TASK DETAILS>
Quote exactly, and only, the lines of the material below from the line with "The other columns" through the line with "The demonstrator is".
━━━━━ DATA EXTRACTS ━━━━━
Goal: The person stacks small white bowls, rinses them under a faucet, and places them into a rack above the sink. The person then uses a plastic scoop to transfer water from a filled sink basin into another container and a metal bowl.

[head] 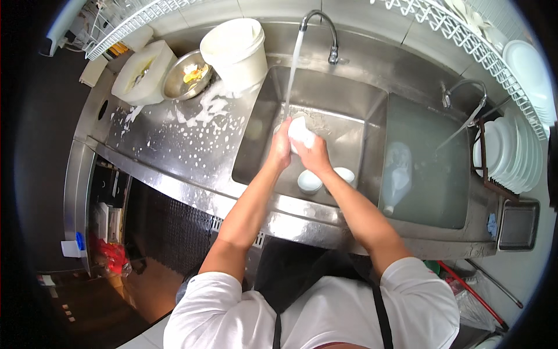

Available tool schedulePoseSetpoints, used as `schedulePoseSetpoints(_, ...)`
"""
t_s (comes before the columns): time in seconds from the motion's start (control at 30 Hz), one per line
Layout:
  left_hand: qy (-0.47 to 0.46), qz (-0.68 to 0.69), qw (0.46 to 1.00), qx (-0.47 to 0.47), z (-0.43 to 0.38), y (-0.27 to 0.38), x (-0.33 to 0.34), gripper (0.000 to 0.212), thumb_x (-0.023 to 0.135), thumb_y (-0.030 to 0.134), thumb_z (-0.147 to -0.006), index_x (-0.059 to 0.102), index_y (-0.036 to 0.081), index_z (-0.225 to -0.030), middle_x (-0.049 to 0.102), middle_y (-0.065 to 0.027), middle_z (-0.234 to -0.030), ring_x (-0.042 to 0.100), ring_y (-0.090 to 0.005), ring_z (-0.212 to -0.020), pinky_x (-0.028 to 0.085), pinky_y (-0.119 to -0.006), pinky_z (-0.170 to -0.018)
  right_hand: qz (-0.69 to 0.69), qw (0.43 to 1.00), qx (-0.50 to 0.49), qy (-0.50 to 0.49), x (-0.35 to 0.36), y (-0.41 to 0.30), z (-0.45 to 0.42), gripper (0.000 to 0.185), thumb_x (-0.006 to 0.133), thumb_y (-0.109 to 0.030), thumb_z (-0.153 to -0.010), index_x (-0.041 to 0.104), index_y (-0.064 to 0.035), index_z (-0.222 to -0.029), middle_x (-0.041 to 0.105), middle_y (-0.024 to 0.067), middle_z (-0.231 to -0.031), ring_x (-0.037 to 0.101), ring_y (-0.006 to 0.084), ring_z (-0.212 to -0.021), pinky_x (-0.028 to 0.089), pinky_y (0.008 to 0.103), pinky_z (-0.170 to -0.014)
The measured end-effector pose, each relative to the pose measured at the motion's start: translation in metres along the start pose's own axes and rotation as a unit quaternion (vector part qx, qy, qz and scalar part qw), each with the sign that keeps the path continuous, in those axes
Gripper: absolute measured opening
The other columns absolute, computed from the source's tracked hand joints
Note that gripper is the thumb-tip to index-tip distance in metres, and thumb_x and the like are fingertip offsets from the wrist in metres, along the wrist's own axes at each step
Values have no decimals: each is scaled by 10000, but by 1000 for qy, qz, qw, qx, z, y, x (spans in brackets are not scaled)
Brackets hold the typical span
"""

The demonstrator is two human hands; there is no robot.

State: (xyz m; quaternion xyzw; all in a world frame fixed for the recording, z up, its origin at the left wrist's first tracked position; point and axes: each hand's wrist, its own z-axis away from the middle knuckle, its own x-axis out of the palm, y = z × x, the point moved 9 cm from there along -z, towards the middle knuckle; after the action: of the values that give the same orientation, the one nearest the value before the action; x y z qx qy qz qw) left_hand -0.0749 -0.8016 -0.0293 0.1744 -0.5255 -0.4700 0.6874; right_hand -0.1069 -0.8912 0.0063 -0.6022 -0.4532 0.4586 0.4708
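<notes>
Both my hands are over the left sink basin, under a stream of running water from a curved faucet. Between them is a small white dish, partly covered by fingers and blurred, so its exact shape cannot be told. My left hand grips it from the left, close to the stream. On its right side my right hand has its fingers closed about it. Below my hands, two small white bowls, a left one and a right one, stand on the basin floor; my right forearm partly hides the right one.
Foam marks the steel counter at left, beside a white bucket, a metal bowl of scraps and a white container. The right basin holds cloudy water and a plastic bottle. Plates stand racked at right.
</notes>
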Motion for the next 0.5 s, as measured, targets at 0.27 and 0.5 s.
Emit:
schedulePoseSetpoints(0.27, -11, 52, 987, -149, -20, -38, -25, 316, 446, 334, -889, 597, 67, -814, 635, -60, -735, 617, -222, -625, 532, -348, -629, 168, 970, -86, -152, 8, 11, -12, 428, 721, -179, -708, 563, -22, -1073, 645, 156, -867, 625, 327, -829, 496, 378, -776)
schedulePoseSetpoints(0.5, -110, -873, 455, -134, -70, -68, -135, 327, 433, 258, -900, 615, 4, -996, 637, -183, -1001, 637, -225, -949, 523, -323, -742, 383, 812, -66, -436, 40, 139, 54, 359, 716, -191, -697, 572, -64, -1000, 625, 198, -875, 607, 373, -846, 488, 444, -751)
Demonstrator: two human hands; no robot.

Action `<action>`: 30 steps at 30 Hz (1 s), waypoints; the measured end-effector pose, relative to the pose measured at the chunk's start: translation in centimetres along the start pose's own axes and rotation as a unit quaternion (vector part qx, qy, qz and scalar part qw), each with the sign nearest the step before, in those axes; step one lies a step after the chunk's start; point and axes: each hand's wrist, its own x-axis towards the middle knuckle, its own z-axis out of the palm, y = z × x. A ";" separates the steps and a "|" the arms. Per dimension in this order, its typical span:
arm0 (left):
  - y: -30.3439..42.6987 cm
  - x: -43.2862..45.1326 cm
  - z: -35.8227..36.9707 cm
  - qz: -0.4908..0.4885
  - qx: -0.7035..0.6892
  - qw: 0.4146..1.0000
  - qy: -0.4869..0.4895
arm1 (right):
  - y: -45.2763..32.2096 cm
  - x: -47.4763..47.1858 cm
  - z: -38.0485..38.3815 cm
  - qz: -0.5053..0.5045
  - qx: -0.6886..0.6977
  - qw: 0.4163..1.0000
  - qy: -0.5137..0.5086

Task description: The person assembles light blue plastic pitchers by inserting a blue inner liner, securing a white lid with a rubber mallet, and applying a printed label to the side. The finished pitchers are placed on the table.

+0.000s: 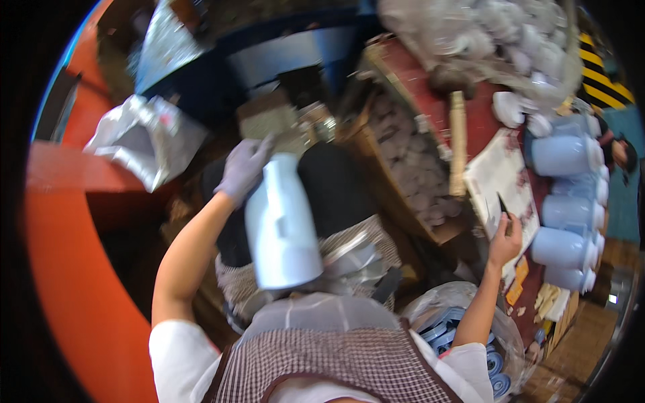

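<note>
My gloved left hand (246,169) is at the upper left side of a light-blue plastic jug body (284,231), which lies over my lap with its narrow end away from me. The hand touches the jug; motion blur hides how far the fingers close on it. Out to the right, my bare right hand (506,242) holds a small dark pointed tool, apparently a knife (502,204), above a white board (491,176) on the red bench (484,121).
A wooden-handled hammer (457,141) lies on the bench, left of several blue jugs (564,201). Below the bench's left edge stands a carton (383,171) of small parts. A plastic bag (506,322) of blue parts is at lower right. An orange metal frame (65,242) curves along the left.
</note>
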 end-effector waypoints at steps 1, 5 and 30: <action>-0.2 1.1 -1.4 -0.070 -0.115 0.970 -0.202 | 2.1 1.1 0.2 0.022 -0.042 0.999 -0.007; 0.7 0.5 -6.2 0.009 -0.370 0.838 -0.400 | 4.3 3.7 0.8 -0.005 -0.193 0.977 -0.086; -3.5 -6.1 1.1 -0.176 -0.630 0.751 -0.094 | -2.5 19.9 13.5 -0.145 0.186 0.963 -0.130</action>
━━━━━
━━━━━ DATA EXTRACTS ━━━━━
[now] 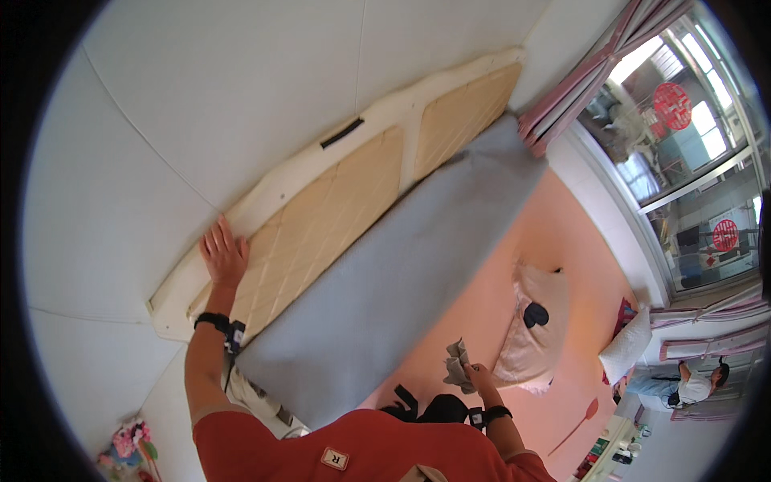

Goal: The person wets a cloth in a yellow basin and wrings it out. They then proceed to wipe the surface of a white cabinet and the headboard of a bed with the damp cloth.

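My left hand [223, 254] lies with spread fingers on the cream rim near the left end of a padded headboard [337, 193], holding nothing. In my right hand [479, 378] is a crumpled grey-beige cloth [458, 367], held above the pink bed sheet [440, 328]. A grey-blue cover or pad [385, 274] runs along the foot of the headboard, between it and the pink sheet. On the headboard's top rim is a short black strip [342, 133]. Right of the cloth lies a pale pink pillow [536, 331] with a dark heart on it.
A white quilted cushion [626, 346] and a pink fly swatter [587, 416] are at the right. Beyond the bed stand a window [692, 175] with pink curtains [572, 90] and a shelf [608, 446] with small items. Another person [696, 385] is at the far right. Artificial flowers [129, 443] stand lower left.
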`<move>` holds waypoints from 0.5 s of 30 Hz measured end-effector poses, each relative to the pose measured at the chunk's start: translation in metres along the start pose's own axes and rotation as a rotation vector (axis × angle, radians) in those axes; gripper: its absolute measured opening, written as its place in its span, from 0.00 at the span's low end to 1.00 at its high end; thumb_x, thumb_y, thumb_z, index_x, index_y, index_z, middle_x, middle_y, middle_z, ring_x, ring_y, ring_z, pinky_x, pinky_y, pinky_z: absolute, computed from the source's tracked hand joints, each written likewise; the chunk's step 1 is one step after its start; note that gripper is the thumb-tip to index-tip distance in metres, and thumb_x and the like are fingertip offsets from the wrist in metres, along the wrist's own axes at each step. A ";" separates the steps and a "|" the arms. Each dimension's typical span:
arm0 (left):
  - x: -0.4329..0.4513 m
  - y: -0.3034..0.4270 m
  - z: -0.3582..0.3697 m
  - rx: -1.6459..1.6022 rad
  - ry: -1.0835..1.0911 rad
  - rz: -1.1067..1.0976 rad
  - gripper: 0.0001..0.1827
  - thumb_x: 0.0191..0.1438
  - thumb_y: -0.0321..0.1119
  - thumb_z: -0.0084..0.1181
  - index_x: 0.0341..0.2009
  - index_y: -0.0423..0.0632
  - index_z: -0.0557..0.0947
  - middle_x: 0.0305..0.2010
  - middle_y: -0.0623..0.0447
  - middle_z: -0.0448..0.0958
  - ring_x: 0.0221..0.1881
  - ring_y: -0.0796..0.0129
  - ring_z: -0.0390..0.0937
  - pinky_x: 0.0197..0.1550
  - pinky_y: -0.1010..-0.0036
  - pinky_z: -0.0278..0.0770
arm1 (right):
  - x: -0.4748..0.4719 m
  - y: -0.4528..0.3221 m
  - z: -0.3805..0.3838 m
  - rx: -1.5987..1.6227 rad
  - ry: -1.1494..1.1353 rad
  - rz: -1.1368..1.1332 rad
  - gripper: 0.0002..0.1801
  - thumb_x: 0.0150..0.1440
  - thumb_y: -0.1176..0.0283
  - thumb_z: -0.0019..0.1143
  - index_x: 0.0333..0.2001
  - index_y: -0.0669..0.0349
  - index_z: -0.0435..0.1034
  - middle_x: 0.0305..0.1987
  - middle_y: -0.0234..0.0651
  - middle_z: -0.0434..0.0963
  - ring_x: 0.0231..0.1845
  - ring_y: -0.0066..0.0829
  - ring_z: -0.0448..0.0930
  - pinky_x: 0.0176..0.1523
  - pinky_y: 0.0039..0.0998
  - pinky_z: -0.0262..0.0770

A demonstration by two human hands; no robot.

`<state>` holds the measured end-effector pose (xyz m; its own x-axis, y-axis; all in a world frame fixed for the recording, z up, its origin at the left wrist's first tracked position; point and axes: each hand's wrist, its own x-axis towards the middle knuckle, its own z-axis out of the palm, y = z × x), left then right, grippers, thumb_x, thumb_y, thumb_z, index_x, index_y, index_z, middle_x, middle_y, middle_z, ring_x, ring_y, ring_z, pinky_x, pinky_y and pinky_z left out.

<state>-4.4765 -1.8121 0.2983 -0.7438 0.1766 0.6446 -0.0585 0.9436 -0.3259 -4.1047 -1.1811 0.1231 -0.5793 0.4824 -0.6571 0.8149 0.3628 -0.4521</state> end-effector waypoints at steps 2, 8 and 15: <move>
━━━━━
WRITTEN ANSWER>
The other columns absolute, computed from the source's tracked hand joints
Note that gripper is the thumb-tip to index-tip distance in metres, and thumb_x and the like are fingertip offsets from the wrist in metres, along the wrist's own axes at each step
Values have no decimals: each is scaled by 10000, but by 1000 for qy, qz, qw, qx, z, y, x (spans in brackets are not scaled)
Brackets hold the typical span
"""

The demonstrator is two human hands; there is no robot.

There's nothing more to this exercise.